Ci sono manifestazioni che rischiano di diventare semplici feste del vino. E poi ce ne sono altre che provano a raccontare un territorio attraverso ciò che produce. Canelli Città del Vino – Sparkling Canelli, in programma il 10 e 11 luglio, nasce proprio con questo obiettivo: mettere al centro non soltanto le denominazioni, ma la storia, il paesaggio e le persone che hanno reso Canelli una delle capitali del vino italiano.
La cittadina astigiana non ha bisogno di inventarsi una storia: è uno dei luoghi dove è nata la cultura spumantistica italiana, custodisce le Cattedrali Sotterranee, patrimonio Unesco, e vive nel cuore dei Paesaggi Vitivinicoli di Langhe-Roero e Monferrato. La domanda, semmai, è un’altra: come trasformare questo patrimonio in un racconto capace di arrivare anche a chi il vino non lo conosce ancora?


Il programma punta proprio su questo. Si parte il 9 luglio con il tradizionale Concerto d’Estate dell’Orchestra Fiati Città di Canelli nelle storiche Cantine Bosca. Dal giorno successivo il vino diventa protagonista con l’inaugurazione alle Cantine Gancia, dove sarà presentata anche la nuova carta dei Cru del Canelli DOCG, realizzata dal giornalista e cartografo Alessandro Masnaghetti: uno strumento destinato a rafforzare l’identità della denominazione.
Per tutta la manifestazione sarà possibile partecipare al Canelli Tour, passeggiata guidata tra il centro storico, la Sternìa e le cantine storiche del progetto Canelli Ipogea, mentre il cuore della città ospiterà i banchi d’assaggio dell’Enoteca Regionale e il Cortile delle Bollicine, con i Consorzi e diciotto produttori del territorio, affiancati dalle cucine di strada.
La sera spazio anche alla mixology nella chiesa di San Rocco, dove bartender professionisti interpreteranno i grandi vini del territorio in chiave contemporanea, senza rinunciare alla degustazione in purezza.
Sabato sarà invece la giornata dell’approfondimento. Nelle Cattedrali Sotterranee si terranno tre masterclass Ais dedicate all’Alta Langa DOCG, al Canelli DOCG e ai grandi aromatici piemontesi — Moscato d’Asti, Asti Spumante, Brachetto d’Acqui e Asti Rosé — mentre musica e dj set accompagneranno entrambe le serate.

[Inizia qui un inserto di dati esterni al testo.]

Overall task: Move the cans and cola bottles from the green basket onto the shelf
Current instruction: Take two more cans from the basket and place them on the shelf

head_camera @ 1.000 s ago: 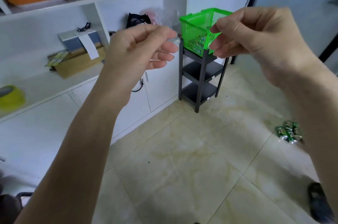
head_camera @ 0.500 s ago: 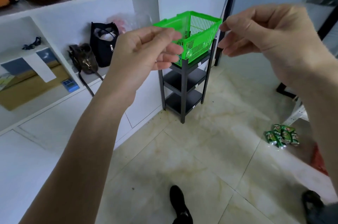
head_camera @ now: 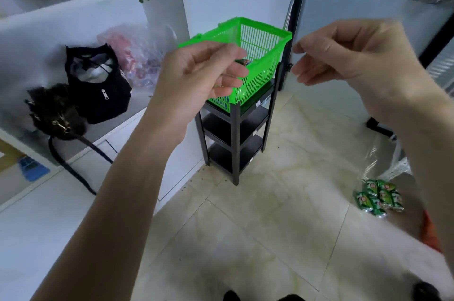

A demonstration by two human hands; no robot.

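Note:
A green plastic basket stands on the top tier of a small black three-tier shelf against the wall. A bit of a can shows inside the basket; the rest of its contents is hidden. My left hand hovers in front of the basket's left side with its fingers loosely curled and nothing in them. To the right of the basket my right hand hangs in the air, fingers bent and apart, holding nothing. Neither hand touches the basket.
A pack of green cans lies on the tiled floor at the right. Left of the shelf a white wall unit holds a black bag, a dark furry bag and a plastic bag. A black door frame rises behind the basket.
The view has turned left to right and come closer, so the basket and shelf now sit larger and more central. Both hands stay raised and empty, the right fingers slightly more spread.

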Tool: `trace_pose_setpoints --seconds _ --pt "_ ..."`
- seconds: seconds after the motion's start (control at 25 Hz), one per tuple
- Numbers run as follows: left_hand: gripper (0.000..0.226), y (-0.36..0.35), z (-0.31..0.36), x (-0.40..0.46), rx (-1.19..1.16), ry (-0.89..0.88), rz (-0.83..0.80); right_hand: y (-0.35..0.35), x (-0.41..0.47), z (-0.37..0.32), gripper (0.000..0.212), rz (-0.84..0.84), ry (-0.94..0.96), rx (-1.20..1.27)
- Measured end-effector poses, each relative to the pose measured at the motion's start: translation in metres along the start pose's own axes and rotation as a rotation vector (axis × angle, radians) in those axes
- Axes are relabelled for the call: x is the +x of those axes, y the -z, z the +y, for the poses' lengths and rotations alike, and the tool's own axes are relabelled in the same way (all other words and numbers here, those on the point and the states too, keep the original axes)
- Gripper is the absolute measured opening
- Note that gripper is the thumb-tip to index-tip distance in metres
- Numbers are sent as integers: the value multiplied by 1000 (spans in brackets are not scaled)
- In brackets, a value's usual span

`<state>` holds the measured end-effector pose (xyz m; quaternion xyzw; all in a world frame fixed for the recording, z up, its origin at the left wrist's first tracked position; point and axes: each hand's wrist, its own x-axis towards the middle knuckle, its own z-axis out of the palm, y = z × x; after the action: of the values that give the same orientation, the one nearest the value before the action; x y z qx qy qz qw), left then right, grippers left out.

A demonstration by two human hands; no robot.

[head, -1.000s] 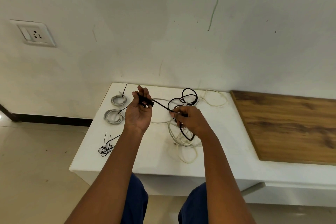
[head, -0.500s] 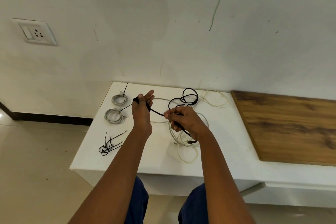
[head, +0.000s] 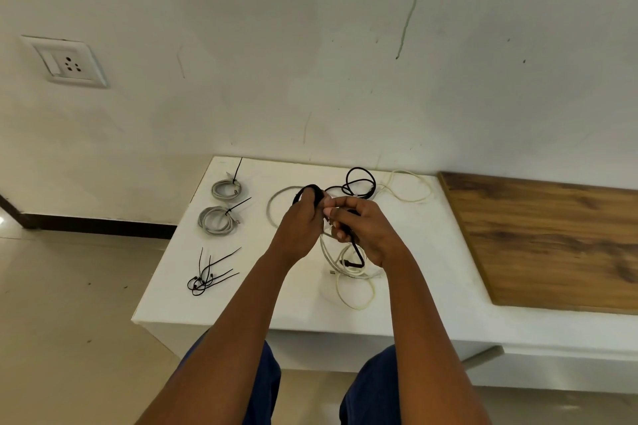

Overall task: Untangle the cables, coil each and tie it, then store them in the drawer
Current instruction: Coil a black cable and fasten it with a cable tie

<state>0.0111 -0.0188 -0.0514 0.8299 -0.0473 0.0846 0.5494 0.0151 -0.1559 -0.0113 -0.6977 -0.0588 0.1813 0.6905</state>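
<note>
A: The left hand [head: 299, 225] has its fingers curled round a small loop of the black cable [head: 359, 179], and the right hand [head: 366, 231] pinches the same cable just beside it. Which way does the slack run?

B: Away from both hands. One stretch drops below the right hand toward the desk [head: 241, 300]; the rest lies in loose black loops beyond the knuckles, near the wall, mixed with the white cables [head: 355, 290].

A: So the right hand is nearer the free length?

B: I'd judge so. It feeds, the left gathers. Farther left lie two tied grey coils [head: 217, 219] and the spare zip ties [head: 210, 274], well apart.
</note>
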Motion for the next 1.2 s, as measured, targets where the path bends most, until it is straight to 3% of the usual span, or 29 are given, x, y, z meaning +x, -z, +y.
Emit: trace_pose_setpoints --seconds 0.12,0.24,0.52,0.68,0.92,1.2 --pt "19 3 1 -1 25 41 -89 3 -1 1 13 0 -36 -18" --pt "23 8 0 -3 181 40 -73 8 -1 2 20 40 -71 -81" --pt "30 13 -2 -3 345 69 -52 18 4 9 6 169 61 -492" --pt "37 12 2 -4 120 187 -196 20 8 12 9 319 224 -616" --pt "39 19 15 -5 -311 381 -413 14 11 12 9 387 347 -571" --pt "28 30 21 -2 -1047 438 -386 5 11 8 12 308 305 -384"
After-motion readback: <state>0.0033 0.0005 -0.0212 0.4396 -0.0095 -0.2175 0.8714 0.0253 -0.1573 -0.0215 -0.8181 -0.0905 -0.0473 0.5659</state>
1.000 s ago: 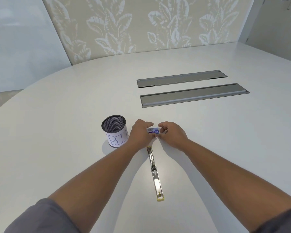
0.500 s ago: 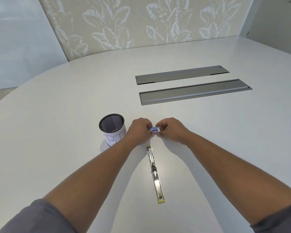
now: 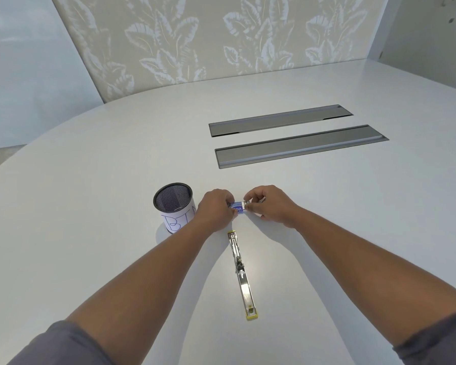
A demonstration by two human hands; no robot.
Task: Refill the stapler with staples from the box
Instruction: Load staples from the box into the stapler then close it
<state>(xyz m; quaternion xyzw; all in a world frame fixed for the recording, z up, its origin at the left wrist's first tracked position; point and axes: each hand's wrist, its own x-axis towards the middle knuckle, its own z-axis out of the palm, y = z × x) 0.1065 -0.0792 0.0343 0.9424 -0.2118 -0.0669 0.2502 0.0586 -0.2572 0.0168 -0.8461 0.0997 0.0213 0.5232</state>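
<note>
A small blue and white staple box [image 3: 238, 206] is held between both hands just above the white table. My left hand [image 3: 216, 209] grips its left end with curled fingers. My right hand [image 3: 270, 204] pinches its right end, where a pale inner part shows. The stapler [image 3: 241, 272] lies swung fully open and flat on the table just below the hands, a long chrome strip with yellow ends, pointing towards me. Neither hand touches it. I cannot see any staples.
A black mesh cup [image 3: 174, 206] with a handwritten paper label stands just left of my left hand. Two long grey cable hatches [image 3: 298, 146] are set into the table [image 3: 90, 206] further back. A leaf-patterned wall panel rises behind.
Both hands have lifted slightly away from the stapler's far end with the box. My right fingers have shifted on the box's right end. The stapler has not moved.
</note>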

L’aspetto più interessante, però, è il messaggio che gli organizzatori vogliono lanciare. La sindaca Roberta Giovine definisce l’evento «la festa dell’identità di Canelli», nata per riaffermare il ruolo della città nella storia dello spumante italiano e per rilanciare il valore dei territori Unesco insieme ai Consorzi.
Per Franco Penna, vicepresidente dell’Enoteca Regionale, l’obiettivo è diverso ma complementare: costruire «una festa del vino senza eccessi», capace di avvicinare soprattutto i giovani a un consumo consapevole.
Gianmario Cerutti, presidente dell’Associazione Produttori Moscato Canelli, ricorda che il 2026 segna una tappa importante per il Canelli DOCG, ormai alla quarta vendemmia come denominazione autonoma. La nuova mappa dei cru, sottolinea, consentirà finalmente di identificare con precisione l’origine delle vigne, rafforzando il legame tra vino e territorio.
Per Giovanni Minetti, presidente del Consorzio Alta Langa, la manifestazione rappresenta un tassello di un progetto più ampio: riportare Canelli al centro della storia del Metodo Classico italiano, valorizzandone il ruolo con degustazioni e incontri.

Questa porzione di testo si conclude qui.